Oberbürgermeisterin Henriette Reker nimmt die Sorgen der Kölner wegen der Pro-Erdogan-Demo sehr ernst Foto: dpa

Bis zu 30.000 Erdogan-Demonstranten, dazu ein Marsch von Rechten durch die Innenstadt – es wird kein ganz ruhiger Sonntag in Köln. Die Live-Zuschaltung von Präsident Erdogan wurde jedoch verboten.

Köln - In angespannter Atmosphäre erwartet Köln eine für Sonntagnachmittag angekündigte Pro-Erdogan-Demonstration mit bis zu 30.000 Teilnehmern. „Mich haben unzählige Briefe, Emails und Anrufe von besorgten Bürgerinnen und Bürgern erreicht“, teilte Oberbürgermeisterin Henriette Reker (parteilos) mit. Sie nehme die Sorgen sehr ernst. Die Polizei ist nach eigenen Angaben auf gewalttätige Auseinandersetzungen vorbereitet: 2300 Polizisten werden zusammengezogen. Eine Live-Zuschaltung von Präsident Recep Tayyip Erdogan aus der Türkei bleibt verboten.

Ein zeitgleich geplanter Demonstrationszug von Rechten quer durch die Innenstadt darf dagegen endgültig stattfinden. Das Oberverwaltungsgericht in Münster wies eine Beschwerde der Kölner Polizei zurück, wie ein Sprecher des Gerichts am Samstag bestätigte. Hinter dem Demonstrationszug steht unter anderem die rechtsextremistische Splitterpartei Pro NRW. Die Polizei befürchtet Ausschreitungen, doch die Richter sehen dafür keine ausreichenden Anhaltspunkte.

Eine erste Gegendemo in der Kölner Innenstadt mit etwa 150 Teilnehmern verlief am Samstag friedlich. Redner verurteilten sowohl den Militärputsch als auch Erdogan, der den Umsturzversuch für „antidemokratische Maßnahmen“ missbrauche.

Veranstaltung diene der „Harmonie in der türkischen Community“

Das Oberverwaltungsgericht verwarf auch eine Beschwerde des Anmelders der Pro-Erdogan-Demonstration. Sie richtete sich gegen das Verbot, Erdogan auf einer Großleinwand aus der Türkei zuzuschalten. Bülent Bilgi, der Generalsekretär der mitorganisierenden Union Europäisch-Türkischer Demokraten (UETD), sagte jedoch am Samstag, er lasse prüfen, ob man in dieser Sache das Bundesverfassungsgericht anrufen werde.

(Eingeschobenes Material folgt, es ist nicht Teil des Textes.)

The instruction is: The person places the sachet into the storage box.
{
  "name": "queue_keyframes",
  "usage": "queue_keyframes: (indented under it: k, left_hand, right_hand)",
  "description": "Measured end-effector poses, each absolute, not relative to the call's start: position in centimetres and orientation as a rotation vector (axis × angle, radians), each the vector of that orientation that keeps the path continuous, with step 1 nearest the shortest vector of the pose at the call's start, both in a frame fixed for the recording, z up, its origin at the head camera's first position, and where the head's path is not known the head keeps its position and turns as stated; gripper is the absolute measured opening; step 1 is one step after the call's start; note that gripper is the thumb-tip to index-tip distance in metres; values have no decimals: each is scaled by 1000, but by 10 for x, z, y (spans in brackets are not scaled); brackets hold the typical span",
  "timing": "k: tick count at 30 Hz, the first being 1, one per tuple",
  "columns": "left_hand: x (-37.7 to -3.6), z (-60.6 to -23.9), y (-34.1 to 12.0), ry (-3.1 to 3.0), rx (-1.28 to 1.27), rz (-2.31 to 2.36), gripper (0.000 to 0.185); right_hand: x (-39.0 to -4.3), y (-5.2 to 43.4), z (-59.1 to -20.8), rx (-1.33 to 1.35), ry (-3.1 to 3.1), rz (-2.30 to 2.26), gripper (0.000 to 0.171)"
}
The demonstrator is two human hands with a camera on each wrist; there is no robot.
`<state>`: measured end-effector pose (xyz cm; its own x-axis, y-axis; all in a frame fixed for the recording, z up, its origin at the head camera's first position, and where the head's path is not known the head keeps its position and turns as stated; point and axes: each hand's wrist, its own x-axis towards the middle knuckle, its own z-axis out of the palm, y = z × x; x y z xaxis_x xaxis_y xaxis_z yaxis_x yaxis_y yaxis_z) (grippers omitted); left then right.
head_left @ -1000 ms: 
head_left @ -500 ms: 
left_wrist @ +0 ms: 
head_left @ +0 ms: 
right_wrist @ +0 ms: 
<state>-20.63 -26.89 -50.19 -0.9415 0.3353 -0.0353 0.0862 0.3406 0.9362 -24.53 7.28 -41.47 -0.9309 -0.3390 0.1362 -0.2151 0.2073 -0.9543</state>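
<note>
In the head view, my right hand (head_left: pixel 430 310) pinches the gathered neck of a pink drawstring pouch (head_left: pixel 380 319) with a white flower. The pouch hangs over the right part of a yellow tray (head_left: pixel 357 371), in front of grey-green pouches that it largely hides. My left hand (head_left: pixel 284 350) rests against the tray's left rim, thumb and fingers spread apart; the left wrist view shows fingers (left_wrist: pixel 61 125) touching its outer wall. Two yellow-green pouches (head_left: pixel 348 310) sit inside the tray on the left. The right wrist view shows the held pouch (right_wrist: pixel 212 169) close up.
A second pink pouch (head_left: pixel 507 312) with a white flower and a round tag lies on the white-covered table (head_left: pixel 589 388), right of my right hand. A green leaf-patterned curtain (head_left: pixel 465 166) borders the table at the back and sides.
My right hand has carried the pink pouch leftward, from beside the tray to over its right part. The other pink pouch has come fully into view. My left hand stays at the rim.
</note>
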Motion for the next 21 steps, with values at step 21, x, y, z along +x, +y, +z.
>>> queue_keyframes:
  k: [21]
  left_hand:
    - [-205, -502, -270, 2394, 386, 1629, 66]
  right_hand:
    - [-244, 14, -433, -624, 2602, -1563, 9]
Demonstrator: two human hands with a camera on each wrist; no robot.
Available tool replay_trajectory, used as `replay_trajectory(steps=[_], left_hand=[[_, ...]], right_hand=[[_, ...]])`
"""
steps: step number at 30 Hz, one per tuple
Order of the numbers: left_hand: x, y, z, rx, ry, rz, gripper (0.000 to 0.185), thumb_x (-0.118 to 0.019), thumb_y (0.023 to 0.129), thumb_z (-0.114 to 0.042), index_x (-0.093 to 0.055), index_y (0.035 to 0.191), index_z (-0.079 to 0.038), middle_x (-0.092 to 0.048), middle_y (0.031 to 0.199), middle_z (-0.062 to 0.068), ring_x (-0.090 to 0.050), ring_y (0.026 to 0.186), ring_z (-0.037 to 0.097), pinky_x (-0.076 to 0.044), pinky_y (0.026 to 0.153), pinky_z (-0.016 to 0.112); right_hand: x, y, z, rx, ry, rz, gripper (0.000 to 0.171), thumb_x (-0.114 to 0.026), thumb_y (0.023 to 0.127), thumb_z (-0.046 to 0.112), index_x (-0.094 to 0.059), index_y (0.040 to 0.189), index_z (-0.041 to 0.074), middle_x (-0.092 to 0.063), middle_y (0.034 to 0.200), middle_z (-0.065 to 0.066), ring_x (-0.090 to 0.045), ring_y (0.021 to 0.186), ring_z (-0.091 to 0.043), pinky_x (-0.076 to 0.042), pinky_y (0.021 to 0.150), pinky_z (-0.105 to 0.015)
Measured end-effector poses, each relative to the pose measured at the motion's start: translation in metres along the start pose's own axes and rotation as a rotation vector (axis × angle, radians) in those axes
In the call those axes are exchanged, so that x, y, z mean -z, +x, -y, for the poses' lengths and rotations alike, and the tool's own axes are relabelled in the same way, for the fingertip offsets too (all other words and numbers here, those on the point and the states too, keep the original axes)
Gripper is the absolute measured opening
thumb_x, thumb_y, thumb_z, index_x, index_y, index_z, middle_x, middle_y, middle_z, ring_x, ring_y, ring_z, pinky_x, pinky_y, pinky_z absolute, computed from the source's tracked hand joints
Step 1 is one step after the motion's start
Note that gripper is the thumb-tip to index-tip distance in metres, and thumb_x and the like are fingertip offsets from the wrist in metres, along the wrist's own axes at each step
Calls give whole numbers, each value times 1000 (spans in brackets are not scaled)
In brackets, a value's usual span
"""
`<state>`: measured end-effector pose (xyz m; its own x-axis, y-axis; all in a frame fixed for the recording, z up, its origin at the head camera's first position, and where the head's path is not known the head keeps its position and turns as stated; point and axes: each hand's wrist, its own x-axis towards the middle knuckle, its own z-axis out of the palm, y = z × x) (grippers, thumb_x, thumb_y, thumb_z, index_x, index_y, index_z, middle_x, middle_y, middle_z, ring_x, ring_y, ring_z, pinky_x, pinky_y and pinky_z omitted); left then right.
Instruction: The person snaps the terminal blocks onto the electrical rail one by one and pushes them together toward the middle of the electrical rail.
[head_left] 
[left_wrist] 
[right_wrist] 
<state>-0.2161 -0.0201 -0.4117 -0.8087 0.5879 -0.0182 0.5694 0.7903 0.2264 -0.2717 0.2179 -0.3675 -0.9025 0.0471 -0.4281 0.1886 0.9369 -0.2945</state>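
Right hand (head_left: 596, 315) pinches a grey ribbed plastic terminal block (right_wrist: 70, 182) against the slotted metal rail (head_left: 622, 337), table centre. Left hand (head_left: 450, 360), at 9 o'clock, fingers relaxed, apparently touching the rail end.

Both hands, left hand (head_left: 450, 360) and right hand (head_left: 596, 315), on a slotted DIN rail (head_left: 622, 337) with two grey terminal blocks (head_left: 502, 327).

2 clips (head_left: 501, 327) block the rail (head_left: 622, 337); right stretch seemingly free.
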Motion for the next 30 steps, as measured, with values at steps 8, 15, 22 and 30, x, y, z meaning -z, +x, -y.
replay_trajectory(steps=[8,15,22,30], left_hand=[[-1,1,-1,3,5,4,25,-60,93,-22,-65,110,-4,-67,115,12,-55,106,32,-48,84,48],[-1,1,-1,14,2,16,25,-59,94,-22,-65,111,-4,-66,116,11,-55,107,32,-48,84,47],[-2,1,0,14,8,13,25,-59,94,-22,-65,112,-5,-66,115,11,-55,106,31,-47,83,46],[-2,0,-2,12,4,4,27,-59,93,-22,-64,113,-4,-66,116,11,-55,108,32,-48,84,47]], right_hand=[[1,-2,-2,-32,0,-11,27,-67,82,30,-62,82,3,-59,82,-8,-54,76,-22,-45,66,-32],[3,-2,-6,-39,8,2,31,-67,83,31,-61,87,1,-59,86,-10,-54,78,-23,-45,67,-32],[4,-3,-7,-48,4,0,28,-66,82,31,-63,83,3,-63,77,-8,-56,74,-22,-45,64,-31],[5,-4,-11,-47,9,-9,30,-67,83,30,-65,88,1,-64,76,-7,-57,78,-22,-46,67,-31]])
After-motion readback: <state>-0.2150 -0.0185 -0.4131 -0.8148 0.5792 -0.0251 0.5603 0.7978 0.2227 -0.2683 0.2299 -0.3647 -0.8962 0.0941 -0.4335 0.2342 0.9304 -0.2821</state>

Nach derzeitigem Stand würden in Köln keine Mitglieder der türkischen Regierung erwartet, sagte Bilgi. Die Redner seien Vertreter fast aller türkischen Parteien, also auch der Opposition. Mit Gewalt von Seiten der türkischen Teilnehmer sei nicht zu rechnen, die Veranstaltung diene der „Harmonie in der türkischen Community“, sagte Bilgi. Der deutschen Öffentlichkeit werde ein ganz falsches Bild davon vermittelt. Es handele sich auch gar nicht um eine Pro-Erdogan-Demo, sondern es gehe um den vereitelten Militärputsch.

Deutsche Politiker haben sich kritisch über einen eventuellen Auftritt türkischer Minister oder gar von Erdogan persönlich geäußert. „Es kann nicht sein, dass unsere Parlamentarier die Bundeswehrtruppen in der Türkei nicht besuchen dürfen, aber Erdogan seine Minister zur Demonstration nach Köln schicken will“, sagte der saarländische Innenminister Klaus Bouillon (CDU) der „Bild“-Zeitung. FDP-Chef Christian Lindner forderte die Bundesregierung auf, „alle rechtlichen und diplomatischen Möglichkeiten zu nutzen, um die Einreise dieser Politiker zu unterbinden“. Erdogan wiederum kritisierte am Freitagabend in Ankara, den Türken in Deutschland und Österreich werde das Recht zu Protesten verwehrt.

Der Vorsitzende der Türkischen Gemeinde in Deutschland, Gökay Sofuoglu, wies darauf hin, dass Erdogans Medienpräsenz immer mehr zunehme. „Erdogan ist eigentlich in der deutschen Öffentlichkeit inzwischen präsenter als Merkel und Gauck“, sagte er dem rbb-Inforadio.